◆ **Exercise goal**: If a line of the records contains the string "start", copy it out.

◆ **Extracted records**:
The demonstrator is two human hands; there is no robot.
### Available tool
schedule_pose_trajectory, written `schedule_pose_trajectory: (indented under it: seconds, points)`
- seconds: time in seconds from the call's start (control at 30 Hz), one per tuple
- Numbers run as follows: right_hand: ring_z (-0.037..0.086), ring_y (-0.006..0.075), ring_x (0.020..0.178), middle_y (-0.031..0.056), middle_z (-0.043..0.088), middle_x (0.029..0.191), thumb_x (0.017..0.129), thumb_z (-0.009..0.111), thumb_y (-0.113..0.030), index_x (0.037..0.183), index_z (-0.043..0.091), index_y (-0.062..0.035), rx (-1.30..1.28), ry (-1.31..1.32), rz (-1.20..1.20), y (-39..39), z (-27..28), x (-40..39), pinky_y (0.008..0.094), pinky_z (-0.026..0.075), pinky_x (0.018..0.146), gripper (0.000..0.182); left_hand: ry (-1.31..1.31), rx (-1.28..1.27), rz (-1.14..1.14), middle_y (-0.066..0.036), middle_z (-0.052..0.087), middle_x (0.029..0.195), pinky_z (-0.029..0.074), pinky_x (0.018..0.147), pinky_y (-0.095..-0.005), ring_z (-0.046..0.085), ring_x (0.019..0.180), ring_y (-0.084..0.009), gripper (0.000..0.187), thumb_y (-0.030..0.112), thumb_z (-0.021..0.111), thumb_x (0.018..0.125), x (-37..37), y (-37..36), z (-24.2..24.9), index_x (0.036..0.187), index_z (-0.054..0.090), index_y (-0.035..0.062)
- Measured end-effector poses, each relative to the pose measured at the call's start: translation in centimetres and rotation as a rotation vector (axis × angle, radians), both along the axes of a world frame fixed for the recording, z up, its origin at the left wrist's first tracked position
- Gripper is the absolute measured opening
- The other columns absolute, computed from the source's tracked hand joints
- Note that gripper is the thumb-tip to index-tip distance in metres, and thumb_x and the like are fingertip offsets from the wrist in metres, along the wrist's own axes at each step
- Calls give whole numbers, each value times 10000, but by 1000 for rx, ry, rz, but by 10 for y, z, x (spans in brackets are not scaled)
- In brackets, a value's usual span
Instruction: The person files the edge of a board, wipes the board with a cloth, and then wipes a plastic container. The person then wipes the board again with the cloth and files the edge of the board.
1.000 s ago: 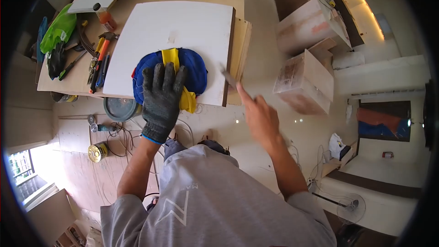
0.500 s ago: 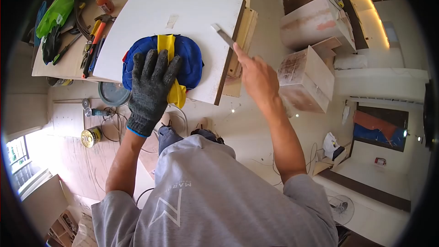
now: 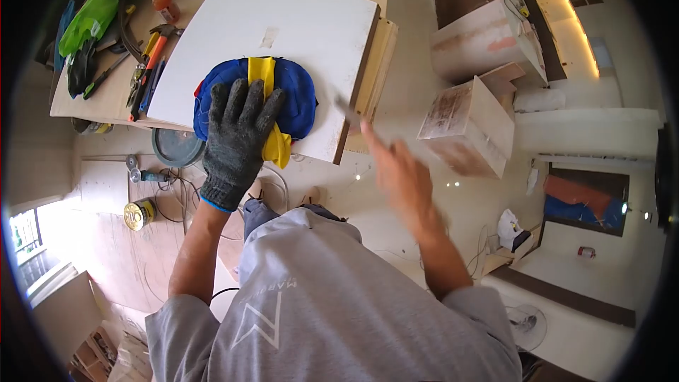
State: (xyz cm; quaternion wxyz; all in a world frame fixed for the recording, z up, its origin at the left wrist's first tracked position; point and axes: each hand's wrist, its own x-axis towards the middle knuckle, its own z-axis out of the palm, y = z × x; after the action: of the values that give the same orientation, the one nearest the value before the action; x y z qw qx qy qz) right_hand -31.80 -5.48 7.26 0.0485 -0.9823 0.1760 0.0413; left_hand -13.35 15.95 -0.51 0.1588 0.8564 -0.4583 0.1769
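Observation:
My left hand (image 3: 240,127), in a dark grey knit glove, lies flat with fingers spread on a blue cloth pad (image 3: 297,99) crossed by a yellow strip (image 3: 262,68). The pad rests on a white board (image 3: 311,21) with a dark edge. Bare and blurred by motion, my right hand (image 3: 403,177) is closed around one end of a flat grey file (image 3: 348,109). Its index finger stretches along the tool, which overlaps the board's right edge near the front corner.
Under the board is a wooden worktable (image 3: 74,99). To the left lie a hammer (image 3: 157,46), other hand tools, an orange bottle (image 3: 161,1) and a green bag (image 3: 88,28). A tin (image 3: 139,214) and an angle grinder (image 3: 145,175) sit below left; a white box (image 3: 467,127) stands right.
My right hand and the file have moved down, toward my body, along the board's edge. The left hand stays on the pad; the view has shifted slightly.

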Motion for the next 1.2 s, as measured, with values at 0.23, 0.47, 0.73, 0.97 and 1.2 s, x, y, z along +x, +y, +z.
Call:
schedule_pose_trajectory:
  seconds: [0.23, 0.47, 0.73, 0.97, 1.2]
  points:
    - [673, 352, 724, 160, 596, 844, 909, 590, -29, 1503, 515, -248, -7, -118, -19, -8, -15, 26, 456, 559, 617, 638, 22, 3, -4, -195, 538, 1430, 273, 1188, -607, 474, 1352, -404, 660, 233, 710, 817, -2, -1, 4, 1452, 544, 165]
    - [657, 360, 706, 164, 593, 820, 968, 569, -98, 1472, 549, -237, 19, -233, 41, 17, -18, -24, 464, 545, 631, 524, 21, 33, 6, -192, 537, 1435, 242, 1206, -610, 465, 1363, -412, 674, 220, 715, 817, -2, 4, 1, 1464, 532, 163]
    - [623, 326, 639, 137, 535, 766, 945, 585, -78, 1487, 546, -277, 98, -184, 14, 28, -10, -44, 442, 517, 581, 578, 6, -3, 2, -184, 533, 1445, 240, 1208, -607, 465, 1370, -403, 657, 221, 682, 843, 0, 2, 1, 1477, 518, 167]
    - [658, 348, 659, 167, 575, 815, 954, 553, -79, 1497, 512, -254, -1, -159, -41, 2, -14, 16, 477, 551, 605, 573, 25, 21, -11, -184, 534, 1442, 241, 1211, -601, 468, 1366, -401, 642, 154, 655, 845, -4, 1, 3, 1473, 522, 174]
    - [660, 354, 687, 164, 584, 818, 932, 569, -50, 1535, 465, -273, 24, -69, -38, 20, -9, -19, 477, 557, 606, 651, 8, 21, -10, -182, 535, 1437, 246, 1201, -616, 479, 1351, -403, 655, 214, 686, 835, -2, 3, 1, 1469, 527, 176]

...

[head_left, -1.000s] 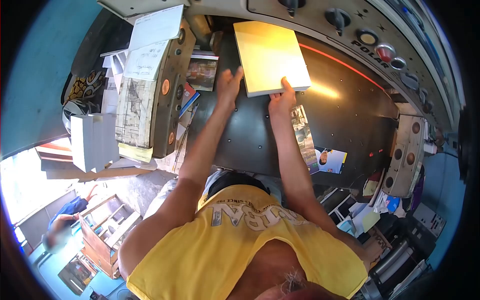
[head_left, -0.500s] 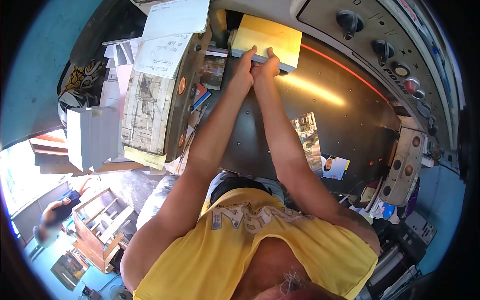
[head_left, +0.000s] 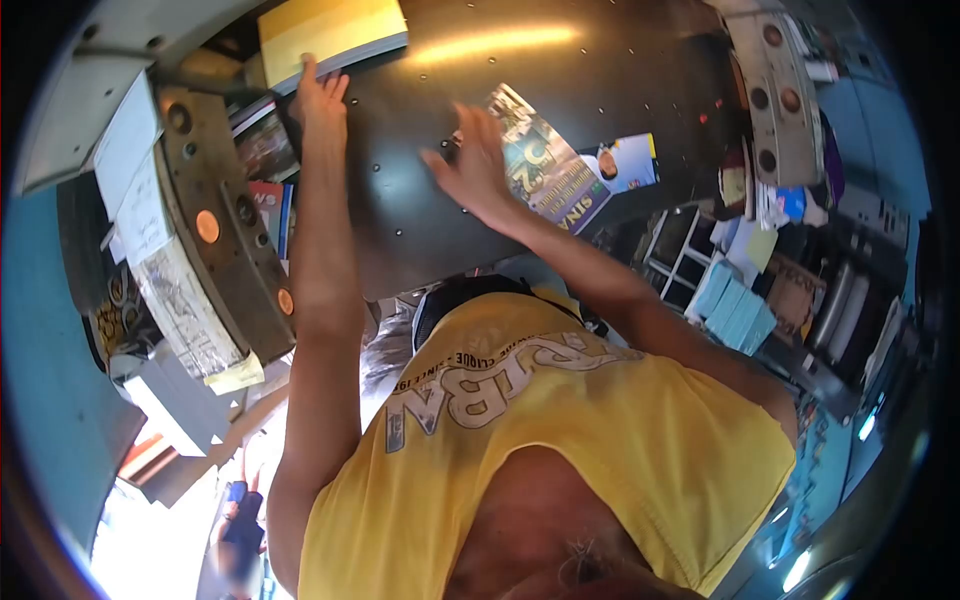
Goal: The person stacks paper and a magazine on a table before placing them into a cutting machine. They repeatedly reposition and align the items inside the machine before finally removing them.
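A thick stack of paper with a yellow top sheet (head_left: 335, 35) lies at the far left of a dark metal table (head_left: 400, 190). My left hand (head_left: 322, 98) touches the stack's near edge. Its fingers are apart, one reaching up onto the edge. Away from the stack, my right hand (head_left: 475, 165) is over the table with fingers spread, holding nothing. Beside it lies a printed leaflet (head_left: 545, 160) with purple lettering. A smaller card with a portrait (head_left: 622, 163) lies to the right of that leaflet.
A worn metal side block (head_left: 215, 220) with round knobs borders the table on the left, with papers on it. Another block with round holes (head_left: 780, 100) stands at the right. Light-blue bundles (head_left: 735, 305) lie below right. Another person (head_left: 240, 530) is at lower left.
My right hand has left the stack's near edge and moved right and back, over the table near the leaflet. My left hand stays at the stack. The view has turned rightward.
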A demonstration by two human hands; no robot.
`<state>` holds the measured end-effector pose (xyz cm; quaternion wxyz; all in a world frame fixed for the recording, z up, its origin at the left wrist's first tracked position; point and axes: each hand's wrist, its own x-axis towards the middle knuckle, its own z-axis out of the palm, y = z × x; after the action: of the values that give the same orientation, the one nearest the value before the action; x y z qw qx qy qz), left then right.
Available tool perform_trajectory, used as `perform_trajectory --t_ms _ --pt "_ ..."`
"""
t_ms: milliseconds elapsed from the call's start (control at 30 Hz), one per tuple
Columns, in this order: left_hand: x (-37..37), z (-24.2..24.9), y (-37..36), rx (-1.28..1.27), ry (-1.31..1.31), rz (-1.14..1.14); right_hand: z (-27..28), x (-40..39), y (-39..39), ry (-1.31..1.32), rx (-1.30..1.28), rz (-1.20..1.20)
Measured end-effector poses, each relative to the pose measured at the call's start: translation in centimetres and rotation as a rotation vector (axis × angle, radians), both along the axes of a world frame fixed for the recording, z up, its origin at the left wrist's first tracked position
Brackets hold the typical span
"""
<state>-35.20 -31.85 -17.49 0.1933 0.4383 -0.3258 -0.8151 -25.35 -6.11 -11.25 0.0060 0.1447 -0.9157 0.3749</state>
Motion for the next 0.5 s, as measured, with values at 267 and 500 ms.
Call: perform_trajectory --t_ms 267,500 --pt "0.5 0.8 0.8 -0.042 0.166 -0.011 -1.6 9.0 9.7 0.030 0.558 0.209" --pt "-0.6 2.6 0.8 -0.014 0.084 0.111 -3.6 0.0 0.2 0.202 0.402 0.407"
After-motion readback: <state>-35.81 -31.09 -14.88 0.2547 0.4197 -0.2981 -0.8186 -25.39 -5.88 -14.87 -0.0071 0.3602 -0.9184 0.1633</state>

◆ **Result of this exercise**:
- seconds: time in seconds from the call's start (control at 30 Hz), one per tuple
- Measured end-effector poses, each relative to the pose measured at the call's start: translation in centimetres and rotation as a rotation vector (axis × angle, radians), both along the axes of a world frame fixed for the recording, z up, its origin at the left wrist's first tracked position
t_ms: milliseconds elapsed from the call's start (control at 30 Hz), one per tuple
Measured end-effector poses, each relative to the pose measured at the call's start: translation in centimetres and rotation as a rotation vector (axis × angle, radians), both along the axes of a world frame fixed for the recording, z up, its origin at the left wrist's first tracked position

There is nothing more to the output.